Pemimpin Cabang PNM Makassar, Maimun Bakri mengungkapkan, dari dua pembiayaan itu, PNM kini memiliki 21,9 juta nasabah secara nasional. Adapun di area kerjanya, ada 550 ribu nasabah. Tahun ini, pertumbuhan nasabah di PNM Makassar ditarget 100 ribu.
"Target kita tahun ini lebih ke nasabah. Kita ditargetkan bisa tumbuh 100 ribu nasabah," ucap Maimun di saat ditemui SINDO Makassar di kantornya, baru-baru ini.
"Kita punya nasabah ibu-ibu, mereka penggerak ekonomi paling besar. Nasabah kita dari 550 ribu itu, 100 persen ibu-ibu semua," sambung Maimun.
Ia mengungkap, PNM memang berfokus pada pembiayaan ibu pra-sejahtera. Mereka menjadi embrio, yang diharap kelak naik kelas ke level UlaMM bahkan ke BRI. "Harapan kita, perjalanan UMKM yang kita bina di Holding Ultra Mikro seperti itu," beber dia lagi.
Maimun menegaskan, PNM berbeda dengan lembaga keuangan lainnya.
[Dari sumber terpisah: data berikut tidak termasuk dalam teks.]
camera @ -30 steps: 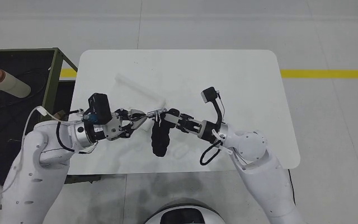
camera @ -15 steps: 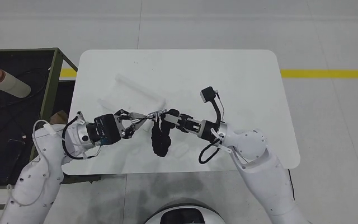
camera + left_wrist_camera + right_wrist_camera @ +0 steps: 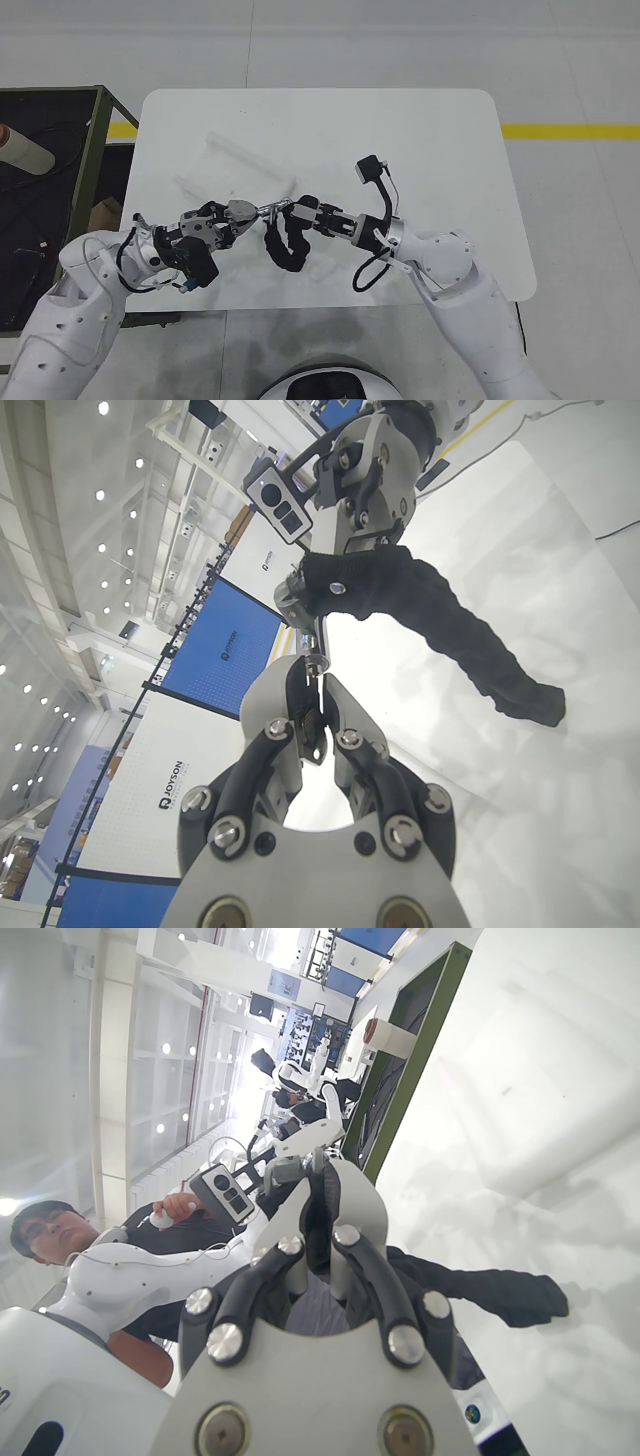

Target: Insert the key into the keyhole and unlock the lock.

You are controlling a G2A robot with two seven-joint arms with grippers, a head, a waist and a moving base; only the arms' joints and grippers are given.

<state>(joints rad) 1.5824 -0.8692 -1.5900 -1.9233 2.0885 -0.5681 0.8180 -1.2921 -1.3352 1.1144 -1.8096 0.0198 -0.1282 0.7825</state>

PNM hadir sebagai solusi peningkatan kesejahteraan melalui akses permodalan, pendampingan dan program peningkatan kapasitas para pelaku usaha. Nababah tidak sekadar diberi pinjaman, lalu dilepas, melainkan didampingi dan dibina melalui progam pengembangan kapasitas usaha.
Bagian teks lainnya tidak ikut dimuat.